● **Input data**
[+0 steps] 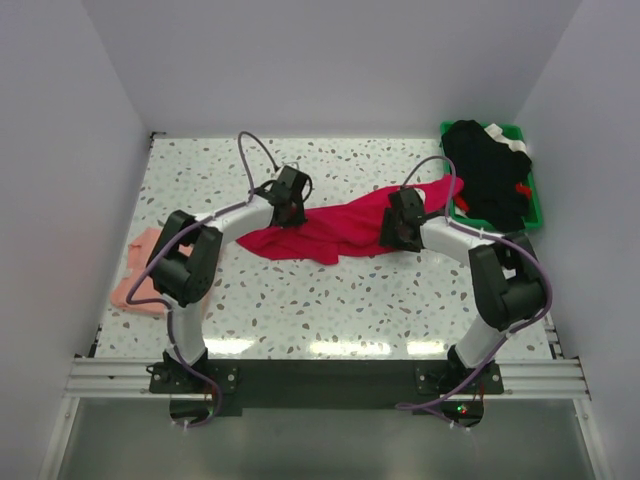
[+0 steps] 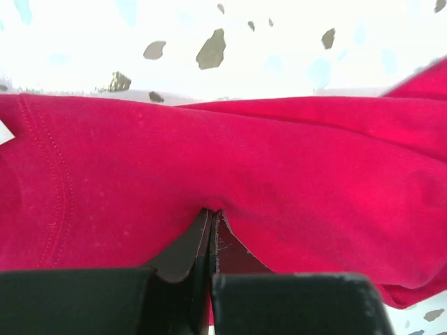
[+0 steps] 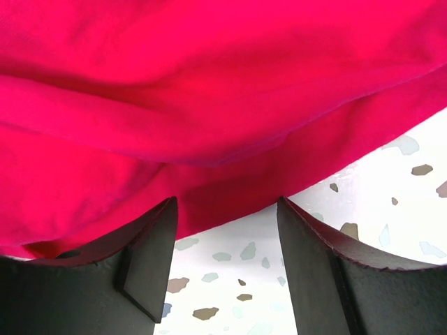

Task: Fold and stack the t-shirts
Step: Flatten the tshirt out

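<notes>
Left tool (image 2: 211,216) pinching red t-shirt (image 2: 293,160) | right tool (image 3: 227,204) spread at its edge

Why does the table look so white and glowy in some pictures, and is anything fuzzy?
Top external view: glare leaves white streaks on the table near its front edge. Left wrist view: the table behind the red t-shirt is washed out nearly white, its specks soft. Right wrist view: the shirt is very close and slightly blurry.
</notes>
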### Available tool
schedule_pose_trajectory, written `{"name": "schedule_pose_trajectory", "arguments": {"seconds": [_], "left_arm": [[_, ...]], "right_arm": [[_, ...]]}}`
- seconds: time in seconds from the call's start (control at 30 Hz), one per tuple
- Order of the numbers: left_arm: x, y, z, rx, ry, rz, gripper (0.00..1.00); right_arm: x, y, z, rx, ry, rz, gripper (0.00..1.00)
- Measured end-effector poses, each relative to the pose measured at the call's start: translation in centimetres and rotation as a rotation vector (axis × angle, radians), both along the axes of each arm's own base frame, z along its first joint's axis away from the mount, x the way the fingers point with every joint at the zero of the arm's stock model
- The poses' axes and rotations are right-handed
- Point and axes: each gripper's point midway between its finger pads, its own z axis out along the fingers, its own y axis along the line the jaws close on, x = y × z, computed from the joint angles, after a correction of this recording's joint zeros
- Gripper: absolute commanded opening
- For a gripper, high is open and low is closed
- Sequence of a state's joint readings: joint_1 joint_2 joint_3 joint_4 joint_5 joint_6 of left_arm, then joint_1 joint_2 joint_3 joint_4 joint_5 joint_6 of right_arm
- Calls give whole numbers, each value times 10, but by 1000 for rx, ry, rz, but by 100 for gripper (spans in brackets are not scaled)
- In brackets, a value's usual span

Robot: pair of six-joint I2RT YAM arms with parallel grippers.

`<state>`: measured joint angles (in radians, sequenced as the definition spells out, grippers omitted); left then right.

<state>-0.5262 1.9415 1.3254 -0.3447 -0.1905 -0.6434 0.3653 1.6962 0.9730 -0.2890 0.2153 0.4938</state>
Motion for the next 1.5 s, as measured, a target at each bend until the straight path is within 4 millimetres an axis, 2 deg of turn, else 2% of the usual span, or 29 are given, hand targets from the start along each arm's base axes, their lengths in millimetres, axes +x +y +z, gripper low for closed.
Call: {"name": "schedule_pose_trajectory", "arguments": {"seconds": [0.17, 0.33, 0.5, 0.57, 0.67, 0.77, 0.83, 1.07, 1.17, 1.33, 1.5], "left_arm": [[12, -3, 15, -12, -33, -2, 0], [18, 5, 16, -24, -31, 16, 0], [24, 16, 17, -40, -25, 38, 0], [27, 21, 18, -53, -22, 47, 0], [37, 32, 22, -75, -25, 71, 0], [48, 45, 29, -100, -39, 98, 0], [57, 53, 34, -123, -53, 114, 0], [77, 72, 40, -189, -71, 147, 0], [91, 76, 43, -213, -81, 153, 0], [121, 83, 45, -251, -105, 167, 0], [150, 106, 39, -288, -119, 210, 0]], "right_arm": [[1, 0, 0, 3, -5, -3, 62], [-2, -1, -4, 0, 2, -5, 62], [-2, -2, -6, -2, 6, -6, 54], [-1, -2, -6, -5, 6, -5, 48], [1, -2, -7, -11, 4, -7, 33], [7, 0, -7, -14, 5, -7, 8], [10, 1, -7, -12, 3, -4, 1], [13, 3, -7, -10, 2, -1, 0], [11, 3, -6, -8, 5, 1, 0], [-5, 1, -5, 11, 17, 12, 0], [-29, -1, 2, 46, 12, 26, 0]]}}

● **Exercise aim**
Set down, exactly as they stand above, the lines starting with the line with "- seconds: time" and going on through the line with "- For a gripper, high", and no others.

● **Task answer**
- seconds: time in seconds from the call's start (control at 30 Hz), one per tuple
- Order of the numbers: left_arm: x, y, z, rx, ry, rz, gripper (0.00..1.00); right_arm: x, y, z, rx, ry, rz, gripper (0.00..1.00)
- Measured end-effector poses, each relative to the pose measured at the call's start: translation in centimetres and rotation as a rotation vector (axis × angle, radians), both along the axes of each arm's own base frame, z along its first joint's axis away from the mount, x the way the fingers point with every joint at the zero of the arm's stock model
- The poses' axes and rotations are right-handed
- Point and axes: each gripper's point midway between its finger pads, its own z axis out along the fingers, its own y axis along the line the jaws close on, x = y × z, computed from the joint angles, after a correction of this recording's joint zeros
- Gripper: absolute commanded opening
- For a gripper, high is open and low is closed

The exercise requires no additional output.